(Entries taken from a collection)
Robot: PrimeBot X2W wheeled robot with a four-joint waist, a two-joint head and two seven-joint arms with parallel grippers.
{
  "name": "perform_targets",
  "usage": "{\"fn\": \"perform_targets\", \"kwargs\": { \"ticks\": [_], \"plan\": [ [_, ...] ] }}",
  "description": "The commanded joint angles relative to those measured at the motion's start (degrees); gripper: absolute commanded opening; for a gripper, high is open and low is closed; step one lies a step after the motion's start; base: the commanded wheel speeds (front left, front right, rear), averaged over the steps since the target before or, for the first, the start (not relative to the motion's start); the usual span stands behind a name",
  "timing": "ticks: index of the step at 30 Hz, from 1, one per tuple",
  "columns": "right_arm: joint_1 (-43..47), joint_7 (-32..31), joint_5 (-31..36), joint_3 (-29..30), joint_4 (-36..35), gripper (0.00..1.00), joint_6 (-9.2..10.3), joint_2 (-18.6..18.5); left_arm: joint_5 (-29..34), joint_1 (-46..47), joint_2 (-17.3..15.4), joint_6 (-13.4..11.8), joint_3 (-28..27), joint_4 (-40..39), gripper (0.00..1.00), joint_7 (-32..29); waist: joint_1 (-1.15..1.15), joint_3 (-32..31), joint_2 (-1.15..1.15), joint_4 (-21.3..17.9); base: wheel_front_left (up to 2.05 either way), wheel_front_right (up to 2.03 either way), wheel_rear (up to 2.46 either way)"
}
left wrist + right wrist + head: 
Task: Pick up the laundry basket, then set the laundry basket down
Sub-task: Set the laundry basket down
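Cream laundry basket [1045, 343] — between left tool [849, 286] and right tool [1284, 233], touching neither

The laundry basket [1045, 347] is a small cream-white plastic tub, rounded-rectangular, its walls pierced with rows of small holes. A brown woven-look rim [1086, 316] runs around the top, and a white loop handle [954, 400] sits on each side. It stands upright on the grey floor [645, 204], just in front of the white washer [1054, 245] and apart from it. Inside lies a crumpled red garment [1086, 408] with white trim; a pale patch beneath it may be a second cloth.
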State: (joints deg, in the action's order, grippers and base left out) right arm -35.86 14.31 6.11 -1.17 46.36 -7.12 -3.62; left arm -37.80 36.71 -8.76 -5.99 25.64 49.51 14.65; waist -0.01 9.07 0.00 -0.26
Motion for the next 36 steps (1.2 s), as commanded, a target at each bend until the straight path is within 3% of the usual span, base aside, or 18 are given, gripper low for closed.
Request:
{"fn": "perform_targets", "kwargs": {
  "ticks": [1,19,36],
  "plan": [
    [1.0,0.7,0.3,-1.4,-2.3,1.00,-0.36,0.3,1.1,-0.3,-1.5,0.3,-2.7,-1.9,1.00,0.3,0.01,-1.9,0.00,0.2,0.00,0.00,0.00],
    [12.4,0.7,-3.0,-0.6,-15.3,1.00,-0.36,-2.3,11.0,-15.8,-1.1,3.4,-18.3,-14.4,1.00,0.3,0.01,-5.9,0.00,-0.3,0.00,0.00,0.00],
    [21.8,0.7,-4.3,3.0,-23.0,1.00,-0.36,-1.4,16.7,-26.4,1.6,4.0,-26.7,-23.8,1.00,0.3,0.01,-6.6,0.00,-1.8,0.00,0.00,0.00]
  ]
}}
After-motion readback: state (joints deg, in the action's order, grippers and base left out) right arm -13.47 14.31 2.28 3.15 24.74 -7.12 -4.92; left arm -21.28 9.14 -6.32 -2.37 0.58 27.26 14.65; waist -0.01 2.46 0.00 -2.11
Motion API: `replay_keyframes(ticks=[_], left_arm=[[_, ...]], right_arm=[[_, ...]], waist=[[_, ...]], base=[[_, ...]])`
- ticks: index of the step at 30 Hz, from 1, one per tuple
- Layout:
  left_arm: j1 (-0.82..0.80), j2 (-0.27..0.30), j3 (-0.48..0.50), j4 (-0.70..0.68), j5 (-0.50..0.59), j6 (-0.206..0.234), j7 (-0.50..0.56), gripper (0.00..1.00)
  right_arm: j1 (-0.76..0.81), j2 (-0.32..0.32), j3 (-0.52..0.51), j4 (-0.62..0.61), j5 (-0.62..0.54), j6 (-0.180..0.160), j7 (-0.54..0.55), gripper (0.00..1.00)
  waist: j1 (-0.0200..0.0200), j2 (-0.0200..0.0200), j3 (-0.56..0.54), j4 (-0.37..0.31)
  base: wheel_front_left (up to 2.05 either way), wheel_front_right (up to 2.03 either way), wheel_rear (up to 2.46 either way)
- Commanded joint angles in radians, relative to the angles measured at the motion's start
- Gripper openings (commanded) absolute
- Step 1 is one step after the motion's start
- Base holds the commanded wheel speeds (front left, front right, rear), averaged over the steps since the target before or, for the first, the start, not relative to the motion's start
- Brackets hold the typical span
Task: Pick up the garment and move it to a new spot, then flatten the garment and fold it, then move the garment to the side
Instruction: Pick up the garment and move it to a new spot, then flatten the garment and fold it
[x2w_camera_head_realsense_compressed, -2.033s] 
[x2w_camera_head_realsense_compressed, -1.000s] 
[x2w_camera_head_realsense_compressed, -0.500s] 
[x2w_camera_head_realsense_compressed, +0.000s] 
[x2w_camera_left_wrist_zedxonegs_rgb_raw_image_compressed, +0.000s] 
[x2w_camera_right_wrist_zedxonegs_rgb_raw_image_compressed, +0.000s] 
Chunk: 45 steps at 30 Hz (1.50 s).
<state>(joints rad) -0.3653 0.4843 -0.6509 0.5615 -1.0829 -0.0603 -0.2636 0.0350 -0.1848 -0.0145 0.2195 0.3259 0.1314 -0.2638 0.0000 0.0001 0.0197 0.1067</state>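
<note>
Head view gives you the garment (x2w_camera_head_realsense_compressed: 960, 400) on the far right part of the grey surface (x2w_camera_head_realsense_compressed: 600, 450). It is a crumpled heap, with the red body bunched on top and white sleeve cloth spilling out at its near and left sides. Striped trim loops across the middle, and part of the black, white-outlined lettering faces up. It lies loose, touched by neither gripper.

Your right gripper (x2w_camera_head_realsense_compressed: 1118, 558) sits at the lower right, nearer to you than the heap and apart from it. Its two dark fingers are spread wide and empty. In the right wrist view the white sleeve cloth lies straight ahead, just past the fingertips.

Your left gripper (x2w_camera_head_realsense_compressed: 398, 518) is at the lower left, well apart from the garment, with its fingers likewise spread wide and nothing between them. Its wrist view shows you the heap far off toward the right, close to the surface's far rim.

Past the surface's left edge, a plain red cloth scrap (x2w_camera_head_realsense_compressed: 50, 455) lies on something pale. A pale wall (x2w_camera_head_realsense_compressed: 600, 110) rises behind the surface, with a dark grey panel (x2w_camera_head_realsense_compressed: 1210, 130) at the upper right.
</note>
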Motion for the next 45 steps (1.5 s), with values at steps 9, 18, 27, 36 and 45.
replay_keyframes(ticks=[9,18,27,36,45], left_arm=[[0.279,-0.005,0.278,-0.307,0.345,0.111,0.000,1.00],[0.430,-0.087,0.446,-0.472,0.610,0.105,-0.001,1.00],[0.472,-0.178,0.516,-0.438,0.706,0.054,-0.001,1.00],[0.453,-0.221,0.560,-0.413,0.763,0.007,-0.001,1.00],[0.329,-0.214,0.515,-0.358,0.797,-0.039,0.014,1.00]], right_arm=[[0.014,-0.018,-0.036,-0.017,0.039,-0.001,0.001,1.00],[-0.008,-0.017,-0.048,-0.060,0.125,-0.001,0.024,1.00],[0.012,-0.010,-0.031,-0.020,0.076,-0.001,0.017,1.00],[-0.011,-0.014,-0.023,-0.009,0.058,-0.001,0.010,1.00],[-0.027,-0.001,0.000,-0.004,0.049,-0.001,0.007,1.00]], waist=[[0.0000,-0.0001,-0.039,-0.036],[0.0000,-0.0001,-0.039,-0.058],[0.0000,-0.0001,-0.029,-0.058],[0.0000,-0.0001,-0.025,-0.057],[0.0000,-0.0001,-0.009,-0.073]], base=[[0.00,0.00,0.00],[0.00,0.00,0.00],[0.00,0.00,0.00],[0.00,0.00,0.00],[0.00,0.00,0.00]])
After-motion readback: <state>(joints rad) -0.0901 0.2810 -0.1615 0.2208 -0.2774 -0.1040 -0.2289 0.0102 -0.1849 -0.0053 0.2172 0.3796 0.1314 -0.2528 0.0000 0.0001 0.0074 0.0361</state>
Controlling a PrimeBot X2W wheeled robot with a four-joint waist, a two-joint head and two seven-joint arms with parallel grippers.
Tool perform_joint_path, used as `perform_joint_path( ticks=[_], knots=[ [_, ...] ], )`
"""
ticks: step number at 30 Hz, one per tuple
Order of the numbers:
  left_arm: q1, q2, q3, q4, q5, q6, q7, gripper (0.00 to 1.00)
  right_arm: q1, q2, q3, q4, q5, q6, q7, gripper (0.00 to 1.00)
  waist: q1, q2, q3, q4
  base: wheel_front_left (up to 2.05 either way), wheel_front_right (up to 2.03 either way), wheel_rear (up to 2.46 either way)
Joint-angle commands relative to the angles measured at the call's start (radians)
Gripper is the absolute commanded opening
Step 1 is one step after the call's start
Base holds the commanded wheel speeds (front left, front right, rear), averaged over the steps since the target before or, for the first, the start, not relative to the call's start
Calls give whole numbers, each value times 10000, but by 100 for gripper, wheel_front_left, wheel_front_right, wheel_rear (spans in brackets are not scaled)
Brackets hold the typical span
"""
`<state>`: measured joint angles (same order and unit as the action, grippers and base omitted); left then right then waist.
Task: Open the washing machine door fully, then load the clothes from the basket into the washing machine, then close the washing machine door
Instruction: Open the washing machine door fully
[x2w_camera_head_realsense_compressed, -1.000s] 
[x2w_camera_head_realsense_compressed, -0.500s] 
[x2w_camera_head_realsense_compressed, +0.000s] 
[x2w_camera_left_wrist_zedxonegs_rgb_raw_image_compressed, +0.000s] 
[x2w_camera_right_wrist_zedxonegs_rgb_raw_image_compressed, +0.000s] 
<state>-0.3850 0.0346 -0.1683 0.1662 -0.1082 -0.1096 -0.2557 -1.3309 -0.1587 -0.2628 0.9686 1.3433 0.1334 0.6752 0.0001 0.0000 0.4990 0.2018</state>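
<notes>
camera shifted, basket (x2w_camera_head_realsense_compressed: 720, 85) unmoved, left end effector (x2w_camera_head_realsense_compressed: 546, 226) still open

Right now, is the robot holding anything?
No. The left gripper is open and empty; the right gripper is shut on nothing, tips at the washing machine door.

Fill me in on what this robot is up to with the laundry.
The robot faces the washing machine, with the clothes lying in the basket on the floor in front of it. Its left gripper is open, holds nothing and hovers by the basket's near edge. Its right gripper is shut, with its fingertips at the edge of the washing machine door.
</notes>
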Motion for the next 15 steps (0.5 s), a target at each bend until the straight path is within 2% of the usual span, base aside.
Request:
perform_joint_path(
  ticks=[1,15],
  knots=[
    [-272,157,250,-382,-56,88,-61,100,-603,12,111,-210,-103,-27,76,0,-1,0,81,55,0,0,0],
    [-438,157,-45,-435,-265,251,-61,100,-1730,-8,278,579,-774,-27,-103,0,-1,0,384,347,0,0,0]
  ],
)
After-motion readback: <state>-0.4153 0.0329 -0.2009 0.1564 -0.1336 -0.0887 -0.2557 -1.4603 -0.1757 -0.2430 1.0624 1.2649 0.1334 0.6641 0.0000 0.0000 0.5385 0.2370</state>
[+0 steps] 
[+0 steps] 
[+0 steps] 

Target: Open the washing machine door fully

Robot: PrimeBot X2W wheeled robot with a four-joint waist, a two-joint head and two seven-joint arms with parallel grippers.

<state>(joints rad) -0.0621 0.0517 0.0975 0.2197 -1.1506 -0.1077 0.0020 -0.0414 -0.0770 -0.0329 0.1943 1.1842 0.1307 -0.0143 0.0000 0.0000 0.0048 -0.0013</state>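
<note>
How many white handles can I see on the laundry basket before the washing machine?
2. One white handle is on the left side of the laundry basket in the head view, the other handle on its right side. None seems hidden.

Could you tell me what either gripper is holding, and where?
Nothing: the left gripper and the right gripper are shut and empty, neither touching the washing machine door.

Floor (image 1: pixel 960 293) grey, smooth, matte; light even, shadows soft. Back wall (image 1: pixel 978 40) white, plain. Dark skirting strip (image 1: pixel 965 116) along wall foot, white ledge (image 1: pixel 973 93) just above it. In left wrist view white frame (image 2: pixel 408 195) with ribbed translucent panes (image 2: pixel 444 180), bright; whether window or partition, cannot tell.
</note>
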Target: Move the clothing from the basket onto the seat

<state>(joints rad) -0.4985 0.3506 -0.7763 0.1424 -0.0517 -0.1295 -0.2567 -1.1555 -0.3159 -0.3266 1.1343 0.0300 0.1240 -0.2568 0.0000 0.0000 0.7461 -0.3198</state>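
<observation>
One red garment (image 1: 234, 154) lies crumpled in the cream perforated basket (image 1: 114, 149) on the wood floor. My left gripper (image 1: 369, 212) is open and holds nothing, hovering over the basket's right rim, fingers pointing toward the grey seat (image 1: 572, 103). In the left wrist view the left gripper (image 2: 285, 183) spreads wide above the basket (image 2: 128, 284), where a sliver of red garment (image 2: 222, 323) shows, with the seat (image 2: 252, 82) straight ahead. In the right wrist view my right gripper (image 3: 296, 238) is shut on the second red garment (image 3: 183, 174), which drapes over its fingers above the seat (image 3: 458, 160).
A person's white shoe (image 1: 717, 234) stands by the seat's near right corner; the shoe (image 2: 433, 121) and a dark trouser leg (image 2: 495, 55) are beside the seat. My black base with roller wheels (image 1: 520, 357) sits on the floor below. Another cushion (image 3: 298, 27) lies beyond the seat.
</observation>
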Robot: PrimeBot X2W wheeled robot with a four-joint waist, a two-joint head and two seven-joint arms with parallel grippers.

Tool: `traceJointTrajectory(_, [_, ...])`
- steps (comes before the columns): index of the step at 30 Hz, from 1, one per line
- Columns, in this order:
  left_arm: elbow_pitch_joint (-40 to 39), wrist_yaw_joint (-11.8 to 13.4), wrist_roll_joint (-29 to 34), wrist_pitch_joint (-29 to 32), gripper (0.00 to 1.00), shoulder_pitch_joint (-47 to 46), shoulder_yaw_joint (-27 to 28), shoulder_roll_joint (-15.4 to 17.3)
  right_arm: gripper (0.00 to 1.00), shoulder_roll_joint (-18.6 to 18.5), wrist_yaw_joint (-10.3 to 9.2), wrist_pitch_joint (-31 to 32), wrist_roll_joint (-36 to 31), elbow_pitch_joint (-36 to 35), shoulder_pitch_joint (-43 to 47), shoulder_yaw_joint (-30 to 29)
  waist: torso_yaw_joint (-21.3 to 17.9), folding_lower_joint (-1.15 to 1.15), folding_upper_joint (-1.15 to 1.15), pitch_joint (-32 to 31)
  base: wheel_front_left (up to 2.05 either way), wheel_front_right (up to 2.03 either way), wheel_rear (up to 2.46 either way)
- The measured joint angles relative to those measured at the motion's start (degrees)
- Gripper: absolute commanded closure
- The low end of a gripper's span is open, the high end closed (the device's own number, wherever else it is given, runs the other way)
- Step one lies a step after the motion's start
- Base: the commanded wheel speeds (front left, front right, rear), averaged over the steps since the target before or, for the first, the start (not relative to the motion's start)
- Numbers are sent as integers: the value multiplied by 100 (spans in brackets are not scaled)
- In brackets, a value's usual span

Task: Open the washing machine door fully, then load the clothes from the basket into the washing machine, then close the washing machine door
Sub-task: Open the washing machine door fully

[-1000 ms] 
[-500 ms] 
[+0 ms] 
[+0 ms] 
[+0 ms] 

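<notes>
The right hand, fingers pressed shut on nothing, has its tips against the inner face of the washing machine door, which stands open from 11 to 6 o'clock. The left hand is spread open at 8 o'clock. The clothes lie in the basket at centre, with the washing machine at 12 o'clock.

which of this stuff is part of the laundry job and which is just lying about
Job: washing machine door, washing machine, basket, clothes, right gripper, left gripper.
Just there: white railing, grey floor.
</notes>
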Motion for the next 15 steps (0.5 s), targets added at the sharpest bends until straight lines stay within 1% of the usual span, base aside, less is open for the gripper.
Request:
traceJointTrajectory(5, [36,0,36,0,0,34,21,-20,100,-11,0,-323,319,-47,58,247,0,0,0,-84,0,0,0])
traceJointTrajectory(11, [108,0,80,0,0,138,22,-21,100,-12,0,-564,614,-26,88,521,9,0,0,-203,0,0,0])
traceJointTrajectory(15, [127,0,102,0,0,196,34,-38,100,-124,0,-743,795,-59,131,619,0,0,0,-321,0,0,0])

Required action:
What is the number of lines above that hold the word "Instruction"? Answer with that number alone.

Written reply:
2